» What is needed
For the records below, say how many lines contain the string "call". Give no other text.

» Items from a dataset
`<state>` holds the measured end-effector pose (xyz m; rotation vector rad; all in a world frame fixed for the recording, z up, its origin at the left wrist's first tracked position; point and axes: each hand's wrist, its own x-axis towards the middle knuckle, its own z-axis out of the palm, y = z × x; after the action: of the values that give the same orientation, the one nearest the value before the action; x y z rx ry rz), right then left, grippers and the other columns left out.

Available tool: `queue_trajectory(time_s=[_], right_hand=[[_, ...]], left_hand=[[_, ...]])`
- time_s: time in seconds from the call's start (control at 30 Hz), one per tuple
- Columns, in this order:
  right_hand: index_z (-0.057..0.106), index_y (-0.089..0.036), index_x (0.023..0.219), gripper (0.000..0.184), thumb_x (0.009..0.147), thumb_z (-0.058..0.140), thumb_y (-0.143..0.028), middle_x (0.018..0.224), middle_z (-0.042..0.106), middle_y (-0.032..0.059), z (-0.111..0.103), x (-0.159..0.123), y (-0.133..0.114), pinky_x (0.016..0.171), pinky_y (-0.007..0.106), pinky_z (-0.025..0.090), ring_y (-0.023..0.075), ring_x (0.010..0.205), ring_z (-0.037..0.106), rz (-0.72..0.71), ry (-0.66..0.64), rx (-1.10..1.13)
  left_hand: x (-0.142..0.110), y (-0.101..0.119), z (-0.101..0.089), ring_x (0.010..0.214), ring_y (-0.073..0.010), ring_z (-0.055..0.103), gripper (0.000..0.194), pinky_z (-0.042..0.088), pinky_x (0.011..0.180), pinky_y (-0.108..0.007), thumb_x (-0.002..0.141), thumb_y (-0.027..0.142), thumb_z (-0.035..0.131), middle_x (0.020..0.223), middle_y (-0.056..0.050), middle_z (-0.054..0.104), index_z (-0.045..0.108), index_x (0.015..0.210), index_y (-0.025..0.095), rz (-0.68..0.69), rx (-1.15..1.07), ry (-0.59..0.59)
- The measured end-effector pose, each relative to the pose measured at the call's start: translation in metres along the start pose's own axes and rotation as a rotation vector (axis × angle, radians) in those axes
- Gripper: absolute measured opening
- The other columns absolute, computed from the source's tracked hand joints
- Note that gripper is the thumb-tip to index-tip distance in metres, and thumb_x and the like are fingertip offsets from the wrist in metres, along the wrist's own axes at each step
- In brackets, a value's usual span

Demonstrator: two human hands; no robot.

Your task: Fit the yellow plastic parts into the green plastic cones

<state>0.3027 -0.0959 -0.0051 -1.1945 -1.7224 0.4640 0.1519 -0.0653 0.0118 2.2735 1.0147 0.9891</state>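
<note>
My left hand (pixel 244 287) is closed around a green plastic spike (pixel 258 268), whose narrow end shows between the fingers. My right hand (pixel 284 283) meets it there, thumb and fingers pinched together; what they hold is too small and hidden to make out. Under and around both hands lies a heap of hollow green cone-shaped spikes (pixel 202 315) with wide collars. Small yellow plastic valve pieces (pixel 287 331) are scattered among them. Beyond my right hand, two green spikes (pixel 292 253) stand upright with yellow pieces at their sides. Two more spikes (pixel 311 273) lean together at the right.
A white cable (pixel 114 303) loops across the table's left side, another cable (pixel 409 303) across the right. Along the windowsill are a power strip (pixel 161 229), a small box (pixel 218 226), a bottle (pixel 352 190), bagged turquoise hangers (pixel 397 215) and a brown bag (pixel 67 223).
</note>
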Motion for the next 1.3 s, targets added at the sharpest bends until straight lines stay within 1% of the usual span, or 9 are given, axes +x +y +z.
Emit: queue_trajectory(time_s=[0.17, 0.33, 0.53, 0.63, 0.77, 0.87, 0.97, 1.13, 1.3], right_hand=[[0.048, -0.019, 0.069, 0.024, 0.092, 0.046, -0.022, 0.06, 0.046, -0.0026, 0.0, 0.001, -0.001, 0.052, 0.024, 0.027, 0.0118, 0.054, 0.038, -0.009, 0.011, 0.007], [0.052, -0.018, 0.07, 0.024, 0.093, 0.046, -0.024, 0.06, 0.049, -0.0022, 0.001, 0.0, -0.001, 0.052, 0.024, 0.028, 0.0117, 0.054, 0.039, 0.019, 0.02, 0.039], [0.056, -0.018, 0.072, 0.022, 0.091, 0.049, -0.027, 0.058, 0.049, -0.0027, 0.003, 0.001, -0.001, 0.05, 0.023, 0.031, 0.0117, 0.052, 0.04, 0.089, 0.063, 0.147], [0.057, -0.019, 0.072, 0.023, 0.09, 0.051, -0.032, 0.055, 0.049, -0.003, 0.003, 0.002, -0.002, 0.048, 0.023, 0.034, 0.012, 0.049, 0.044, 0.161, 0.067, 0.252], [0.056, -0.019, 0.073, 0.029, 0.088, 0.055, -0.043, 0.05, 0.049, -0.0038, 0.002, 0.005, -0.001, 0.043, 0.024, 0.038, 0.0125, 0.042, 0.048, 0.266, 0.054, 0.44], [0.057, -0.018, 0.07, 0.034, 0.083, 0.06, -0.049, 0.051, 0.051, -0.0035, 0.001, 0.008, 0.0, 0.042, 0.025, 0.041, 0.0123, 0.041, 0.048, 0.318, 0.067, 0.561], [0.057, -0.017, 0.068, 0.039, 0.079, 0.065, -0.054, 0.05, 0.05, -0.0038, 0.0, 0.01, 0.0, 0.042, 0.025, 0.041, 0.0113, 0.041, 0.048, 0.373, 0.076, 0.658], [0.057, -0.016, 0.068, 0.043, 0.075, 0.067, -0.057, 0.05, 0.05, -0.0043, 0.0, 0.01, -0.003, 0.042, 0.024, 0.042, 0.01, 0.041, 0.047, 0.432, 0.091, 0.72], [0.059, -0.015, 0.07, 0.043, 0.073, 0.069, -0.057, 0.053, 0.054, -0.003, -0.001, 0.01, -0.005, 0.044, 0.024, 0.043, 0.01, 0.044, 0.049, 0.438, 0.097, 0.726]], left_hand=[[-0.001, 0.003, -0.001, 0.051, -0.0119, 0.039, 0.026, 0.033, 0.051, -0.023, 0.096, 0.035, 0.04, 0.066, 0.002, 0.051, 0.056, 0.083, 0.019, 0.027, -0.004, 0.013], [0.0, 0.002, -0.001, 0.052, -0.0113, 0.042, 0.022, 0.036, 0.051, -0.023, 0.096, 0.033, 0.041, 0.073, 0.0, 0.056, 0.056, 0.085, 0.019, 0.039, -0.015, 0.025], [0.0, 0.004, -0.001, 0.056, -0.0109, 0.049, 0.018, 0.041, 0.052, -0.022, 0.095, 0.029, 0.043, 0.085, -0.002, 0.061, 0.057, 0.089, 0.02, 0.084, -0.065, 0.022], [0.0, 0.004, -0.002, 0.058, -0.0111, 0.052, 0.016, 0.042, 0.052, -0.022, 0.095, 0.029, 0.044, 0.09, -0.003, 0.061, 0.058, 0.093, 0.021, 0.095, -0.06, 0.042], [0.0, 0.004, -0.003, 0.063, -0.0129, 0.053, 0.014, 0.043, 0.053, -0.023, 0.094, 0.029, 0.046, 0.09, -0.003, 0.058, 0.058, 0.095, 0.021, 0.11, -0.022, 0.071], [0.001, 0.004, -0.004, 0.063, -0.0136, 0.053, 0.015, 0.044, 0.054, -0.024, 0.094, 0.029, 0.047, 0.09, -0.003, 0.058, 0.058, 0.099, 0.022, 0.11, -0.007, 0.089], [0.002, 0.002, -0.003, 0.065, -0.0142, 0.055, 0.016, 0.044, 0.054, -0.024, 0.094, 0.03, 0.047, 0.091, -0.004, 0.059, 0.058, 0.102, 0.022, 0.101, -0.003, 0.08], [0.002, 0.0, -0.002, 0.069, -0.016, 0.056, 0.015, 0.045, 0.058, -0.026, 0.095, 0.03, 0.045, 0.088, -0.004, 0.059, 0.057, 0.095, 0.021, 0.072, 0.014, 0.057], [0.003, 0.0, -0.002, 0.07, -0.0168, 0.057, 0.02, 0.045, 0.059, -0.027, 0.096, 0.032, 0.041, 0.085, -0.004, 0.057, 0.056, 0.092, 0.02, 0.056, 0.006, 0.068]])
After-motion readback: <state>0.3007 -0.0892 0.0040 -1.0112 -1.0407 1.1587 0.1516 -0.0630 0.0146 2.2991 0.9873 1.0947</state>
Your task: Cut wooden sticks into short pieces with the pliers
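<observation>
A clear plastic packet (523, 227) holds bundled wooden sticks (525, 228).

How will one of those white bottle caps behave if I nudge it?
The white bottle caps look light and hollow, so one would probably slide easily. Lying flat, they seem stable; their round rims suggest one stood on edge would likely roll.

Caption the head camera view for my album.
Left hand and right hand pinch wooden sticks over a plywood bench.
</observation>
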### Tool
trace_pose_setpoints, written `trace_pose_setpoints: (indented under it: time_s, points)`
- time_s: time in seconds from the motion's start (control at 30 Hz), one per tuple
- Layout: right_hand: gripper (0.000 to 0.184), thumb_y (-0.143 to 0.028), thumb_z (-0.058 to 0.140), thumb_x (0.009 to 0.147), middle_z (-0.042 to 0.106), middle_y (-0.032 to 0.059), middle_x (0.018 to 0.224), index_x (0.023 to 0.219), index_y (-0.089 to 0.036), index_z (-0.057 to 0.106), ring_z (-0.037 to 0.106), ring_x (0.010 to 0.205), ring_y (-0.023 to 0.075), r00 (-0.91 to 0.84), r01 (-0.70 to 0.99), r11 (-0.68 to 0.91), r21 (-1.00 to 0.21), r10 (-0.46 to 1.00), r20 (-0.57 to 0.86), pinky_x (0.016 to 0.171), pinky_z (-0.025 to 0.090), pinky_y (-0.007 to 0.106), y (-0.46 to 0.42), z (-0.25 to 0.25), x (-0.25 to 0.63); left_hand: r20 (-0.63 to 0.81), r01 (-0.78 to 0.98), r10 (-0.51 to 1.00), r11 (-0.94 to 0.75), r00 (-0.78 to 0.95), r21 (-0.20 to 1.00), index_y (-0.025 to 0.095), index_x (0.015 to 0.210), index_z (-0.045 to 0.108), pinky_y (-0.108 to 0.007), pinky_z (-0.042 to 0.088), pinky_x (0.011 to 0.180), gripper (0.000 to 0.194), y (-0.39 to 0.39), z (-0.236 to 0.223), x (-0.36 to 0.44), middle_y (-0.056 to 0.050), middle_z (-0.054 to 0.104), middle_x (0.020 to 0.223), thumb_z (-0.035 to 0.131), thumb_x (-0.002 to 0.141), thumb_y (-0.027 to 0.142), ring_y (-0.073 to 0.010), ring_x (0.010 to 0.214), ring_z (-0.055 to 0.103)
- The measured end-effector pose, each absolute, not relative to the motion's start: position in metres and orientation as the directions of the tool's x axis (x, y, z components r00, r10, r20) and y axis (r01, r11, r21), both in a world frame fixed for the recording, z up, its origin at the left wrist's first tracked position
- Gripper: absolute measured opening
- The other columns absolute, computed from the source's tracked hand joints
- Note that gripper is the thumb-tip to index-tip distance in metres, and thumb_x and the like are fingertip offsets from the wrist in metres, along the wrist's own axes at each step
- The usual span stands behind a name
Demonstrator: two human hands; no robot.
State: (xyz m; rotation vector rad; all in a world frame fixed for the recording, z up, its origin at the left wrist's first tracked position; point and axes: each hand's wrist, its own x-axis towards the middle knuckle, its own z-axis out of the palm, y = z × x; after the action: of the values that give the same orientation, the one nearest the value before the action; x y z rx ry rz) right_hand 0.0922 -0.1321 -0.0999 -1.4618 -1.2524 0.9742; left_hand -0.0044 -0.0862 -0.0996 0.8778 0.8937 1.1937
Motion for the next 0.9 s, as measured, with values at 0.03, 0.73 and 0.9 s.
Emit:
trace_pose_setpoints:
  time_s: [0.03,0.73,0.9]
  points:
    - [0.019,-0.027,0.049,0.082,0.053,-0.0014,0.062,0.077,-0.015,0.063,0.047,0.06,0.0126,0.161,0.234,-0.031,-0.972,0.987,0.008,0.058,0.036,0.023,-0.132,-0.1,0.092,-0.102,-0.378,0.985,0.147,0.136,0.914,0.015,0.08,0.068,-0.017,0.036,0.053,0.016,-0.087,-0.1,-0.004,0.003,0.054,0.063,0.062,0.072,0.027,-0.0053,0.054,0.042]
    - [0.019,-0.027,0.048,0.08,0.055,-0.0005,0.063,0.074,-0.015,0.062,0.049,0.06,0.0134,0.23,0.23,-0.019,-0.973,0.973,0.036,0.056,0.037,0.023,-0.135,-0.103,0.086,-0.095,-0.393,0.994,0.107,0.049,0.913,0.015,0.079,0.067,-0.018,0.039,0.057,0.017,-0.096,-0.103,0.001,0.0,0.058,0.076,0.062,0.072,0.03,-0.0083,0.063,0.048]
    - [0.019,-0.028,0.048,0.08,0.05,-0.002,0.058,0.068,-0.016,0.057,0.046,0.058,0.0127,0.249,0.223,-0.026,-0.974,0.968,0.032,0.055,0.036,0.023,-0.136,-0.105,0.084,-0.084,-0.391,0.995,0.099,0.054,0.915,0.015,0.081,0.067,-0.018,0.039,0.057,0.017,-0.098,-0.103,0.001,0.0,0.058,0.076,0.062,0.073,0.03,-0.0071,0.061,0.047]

» Written solution
2